What the exercise asks:
Return nothing but the lines from the one with "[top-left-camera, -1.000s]" through the one with "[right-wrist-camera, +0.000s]" in the data below, word for word and without pictures.
=-=-=-=-=
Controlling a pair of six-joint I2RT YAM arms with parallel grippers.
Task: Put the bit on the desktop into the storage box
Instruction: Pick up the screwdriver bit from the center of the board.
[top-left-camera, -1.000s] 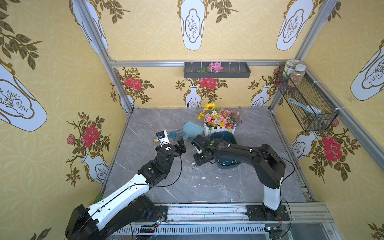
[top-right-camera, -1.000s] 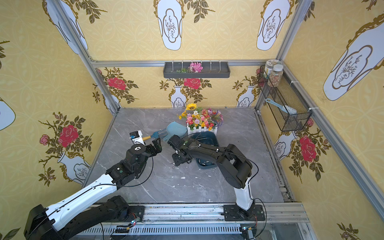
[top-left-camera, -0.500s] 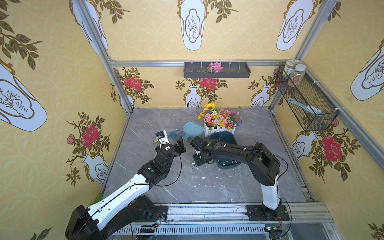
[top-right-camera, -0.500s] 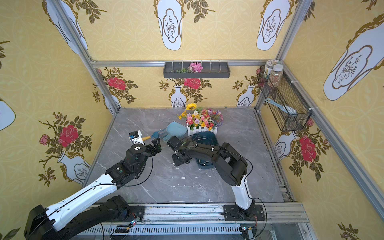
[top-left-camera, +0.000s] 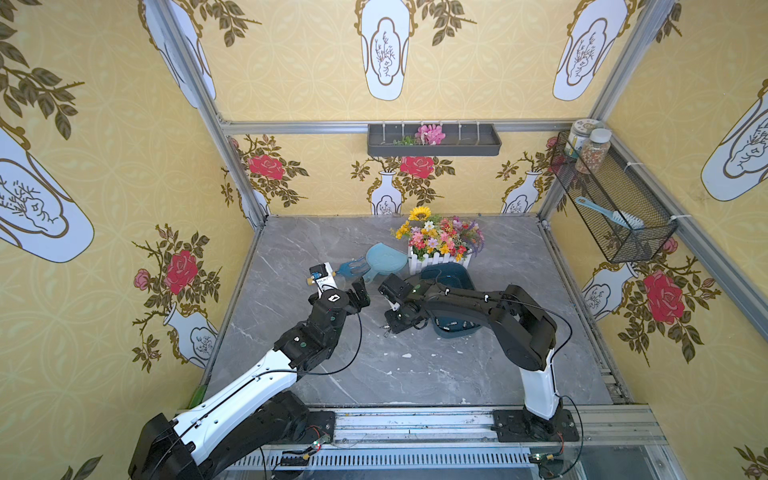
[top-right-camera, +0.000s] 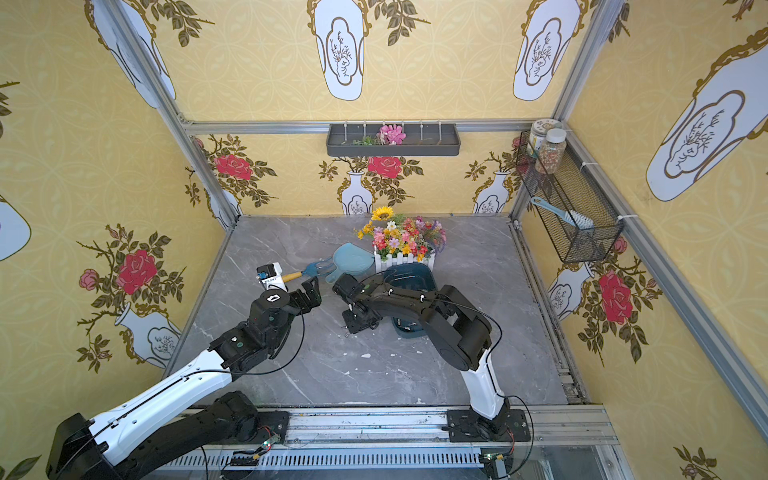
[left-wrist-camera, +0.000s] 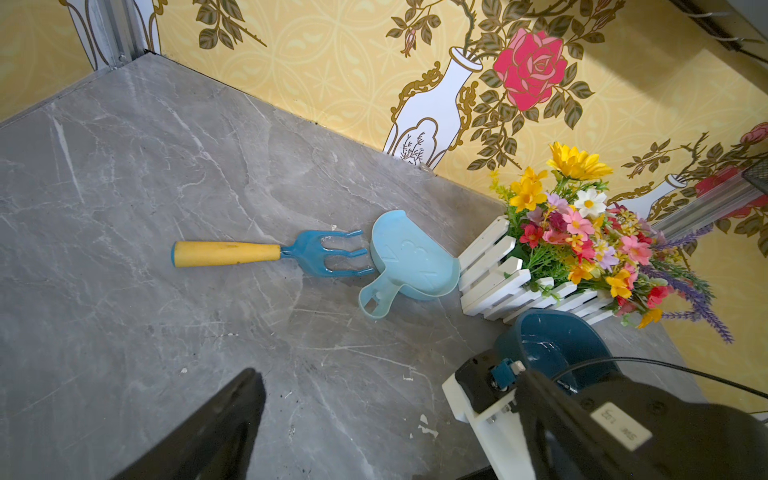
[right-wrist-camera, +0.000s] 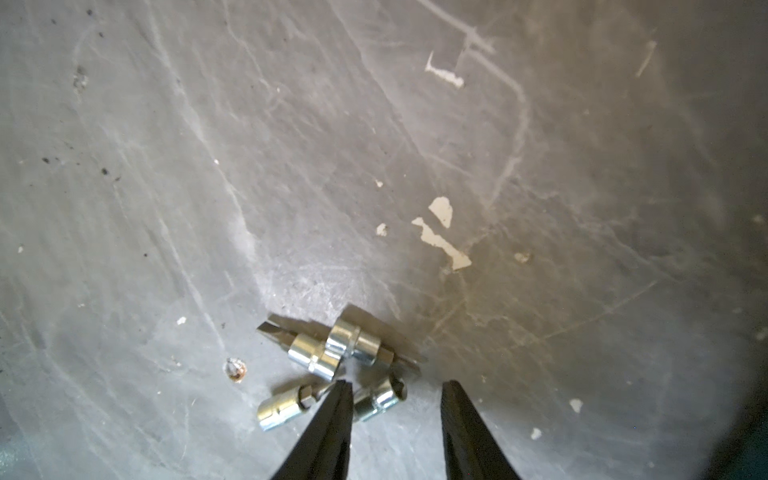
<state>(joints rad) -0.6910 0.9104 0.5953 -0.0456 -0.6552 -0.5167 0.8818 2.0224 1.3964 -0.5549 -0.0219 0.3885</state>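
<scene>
On the near half of the counter (top-left-camera: 415, 374), both arms reach in from the front rail, and the right one is clearly the one on the job. The right gripper (right-wrist-camera: 399, 415) is down at the surface with its fingers parted, not pinching anything as far as I can tell. One bit (right-wrist-camera: 380, 401) lies right in the gap, snug against one finger. Its long axis slants across the gap instead of lining up with the fingers.

Three other bits (right-wrist-camera: 316, 353) sit in a loose clump close by. One is just outside that same finger. Two lie side by side, touching, just past the fingertips, with a flat-blade tip poking out of the pair. My guess is the squeeze has to catch the one bit without dragging its neighbours along, and these look small, shiny and keen to roll.

The left gripper (top-left-camera: 360, 293) hangs above the counter, spread wide and holding nothing, farther from the clump. The storage box (top-left-camera: 449, 272) is just beside the bits, partly under the right forearm, so I'd call it a short carry.

Farther back are a garden fork (left-wrist-camera: 270, 253), a dustpan (left-wrist-camera: 411, 262) and a flower planter (left-wrist-camera: 519, 274).

As for writing, there's a small sticker (left-wrist-camera: 621, 424) on the right arm, but the print is upside down and I can't read it reliably. The jars (top-left-camera: 592, 149) up in the wire basket (top-left-camera: 615, 208) have labels too small to read.
</scene>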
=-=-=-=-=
Answer space:
[top-left-camera, -1.000s] 
[top-right-camera, -1.000s] 
[top-left-camera, -0.500s] 
[top-right-camera, -0.500s] 
[top-left-camera, +0.000s] 
[top-right-camera, +0.000s] 
[left-wrist-camera, +0.000s] 
[right-wrist-camera, +0.000s] 

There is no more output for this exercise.